また、柴田のストイックな編集法を鑑み、私の注は、どうしても必要と判断したもののみとした。幸い、有意な部分は私が既に電子化注したものがあるので、それをリンクさせてもいる。但し、この原本は新字新仮名であるため、私が電子化していない引用文の原本に当たることが出来たものは、極力、視認出来るように、国立国会図書館デジタルコレクションや他のデータベースの当該部をリンクさせるように努めた。
なお、辞典形式であるので、各項目を各個に電子化する。公開は基本、相互の項目に連関性がないものが多いので、一回一項或いは数項程度とする。]
神竜【しんりょう】 〔閑田次筆巻四〕但馬豊岡<兵庫県豊岡市>の人鷺橋おくれる文に曰く、其国氷(ひ)の山といふは、播磨・美作・因幡に根張《ねは》るゆゑに、四箇(《し》か)の山ともいへり。登ること五拾丁にして、六十六体の地蔵尊あり。霊験の地といふ。その麓鵜縄(うなは)村<兵庫県養父《やぶ》市内>といふところの女と童二人つれて、草籠負ひて谷筋に入りしが、橋の下に長さ七尺ばかりのおぞきもの居《をり》たれば、魂《たま》を消して逃帰り、しかじかのよしを語るに、もとよりその辺のものは、猛獣を捉《とらふ》ることを常とすれば、手ごとに獲物を携へて至るに、彼者驚くけしきもなく、また怒れるさまもなければ、つくづく窺ふに、角一つ手足有りて、身は木の葉の色に金の光を帯び、うつしゑの青竜のごとくうつくしければ、橋より下り角を撫でたるに、喜ぶ風情なりしとなん。この後また少し奥の澗(たに)に河を少し隔てて、凡そ八間ばかりの白き皮に金色あるが脱ぎ捨《すて》てありし。これもさきの神竜の所為なるべしといひき。悪竜、毒虵《どくじや》の類ひにあらず。治《をさま》る御代の瑞《ずい》なるべし。まさにことしの秋の実のりよきも、思ひ合されてたふとしといヘり。
[やぶちゃん注:「閑田次筆」「応声蟲」で既出既注。
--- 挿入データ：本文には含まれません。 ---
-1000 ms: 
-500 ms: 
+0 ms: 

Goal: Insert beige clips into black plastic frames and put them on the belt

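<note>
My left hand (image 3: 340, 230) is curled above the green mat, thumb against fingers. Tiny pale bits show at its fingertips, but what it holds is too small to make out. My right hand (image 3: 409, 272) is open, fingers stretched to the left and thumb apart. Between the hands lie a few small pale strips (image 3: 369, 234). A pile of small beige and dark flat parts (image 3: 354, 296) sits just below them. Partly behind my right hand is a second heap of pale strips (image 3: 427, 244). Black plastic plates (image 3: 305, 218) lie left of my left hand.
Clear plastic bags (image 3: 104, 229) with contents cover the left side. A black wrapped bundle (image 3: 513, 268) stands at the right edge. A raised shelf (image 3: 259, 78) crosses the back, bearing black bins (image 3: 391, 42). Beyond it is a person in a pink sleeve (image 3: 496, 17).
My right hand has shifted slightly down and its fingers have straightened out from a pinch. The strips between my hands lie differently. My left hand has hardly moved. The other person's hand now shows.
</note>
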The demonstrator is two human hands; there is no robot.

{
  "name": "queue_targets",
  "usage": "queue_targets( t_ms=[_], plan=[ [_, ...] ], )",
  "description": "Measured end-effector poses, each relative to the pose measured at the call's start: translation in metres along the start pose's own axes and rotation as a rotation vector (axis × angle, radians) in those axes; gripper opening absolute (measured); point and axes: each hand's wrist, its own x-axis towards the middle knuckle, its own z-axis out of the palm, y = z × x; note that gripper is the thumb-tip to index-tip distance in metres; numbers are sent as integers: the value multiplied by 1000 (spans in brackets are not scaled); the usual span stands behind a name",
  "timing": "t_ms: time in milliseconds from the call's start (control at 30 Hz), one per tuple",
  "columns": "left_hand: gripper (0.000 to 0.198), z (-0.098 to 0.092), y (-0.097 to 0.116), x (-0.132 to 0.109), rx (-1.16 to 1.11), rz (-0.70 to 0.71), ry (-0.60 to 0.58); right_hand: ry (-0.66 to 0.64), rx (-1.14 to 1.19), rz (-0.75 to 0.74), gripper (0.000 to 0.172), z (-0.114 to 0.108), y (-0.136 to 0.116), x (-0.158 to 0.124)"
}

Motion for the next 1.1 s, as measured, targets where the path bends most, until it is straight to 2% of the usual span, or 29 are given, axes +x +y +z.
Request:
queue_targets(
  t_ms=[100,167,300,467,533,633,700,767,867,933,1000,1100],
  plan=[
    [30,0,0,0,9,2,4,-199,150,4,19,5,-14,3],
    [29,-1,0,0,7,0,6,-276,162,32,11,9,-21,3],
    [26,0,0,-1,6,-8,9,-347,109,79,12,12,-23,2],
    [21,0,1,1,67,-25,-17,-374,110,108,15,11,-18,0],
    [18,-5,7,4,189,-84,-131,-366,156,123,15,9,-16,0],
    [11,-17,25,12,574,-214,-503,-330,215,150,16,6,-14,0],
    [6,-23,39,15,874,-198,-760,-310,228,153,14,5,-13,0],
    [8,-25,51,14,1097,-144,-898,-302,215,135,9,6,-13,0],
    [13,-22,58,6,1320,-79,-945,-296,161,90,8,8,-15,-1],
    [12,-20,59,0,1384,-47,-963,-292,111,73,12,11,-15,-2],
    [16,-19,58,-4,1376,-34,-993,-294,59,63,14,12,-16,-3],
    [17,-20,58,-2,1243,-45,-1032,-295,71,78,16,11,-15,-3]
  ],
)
国立国会図書館デジタルコレクションの『日本隨筆全集』 第七巻(昭和二(一九二七)年国民図書刊)のこちら(左ページ後ろから四行目以降)で正規表現で視認出来る(因みに、右ページの挿絵は二つ前の雷獣の図(但し、孫引き)「雷獣」は本書にも「ら」の部に出、最後に本書に載るものを指示してある)。
「但馬豊岡」「兵庫県豊岡市」ここ(グーグル・マップ・データ)。
「鷺橋」南条鷺橋(「ろきょう」と読むか? 明和四(一七六七)年~天保五(一八三四)年。歌人で俳人。和歌の師が作者伴蒿蹊であった。
「氷(ひ)の山」氷ノ山(ひょうのせん:但し、古くは「ひょうのやま」・「ひょうやま」と呼んだ)。ここ(グーグル・マップ・データ)。
「六十六体の地蔵尊」不詳。現在、兵庫県養父市からの登攀ルートの途中に「地蔵堂」はあるが、そんな多くの地蔵尊像のある場所は見当たらない。「養父市」公式サイト内の「まちの文化財(103) 氷ノ山の地蔵堂」を見られたい。因みに、先の山の古い読み方はここの解説に拠った。グーグル・マップ・データのサイド・パネルの登山地図のここで、位置的には合っているように見える。
「麓鵜縄(うなは)村」「兵庫県養父市内」現在の兵庫県養父市鵜縄(グーグル・マップ・データ航空写真)。氷ノ山の東南東直近の尾根先の山間の渓流地である。]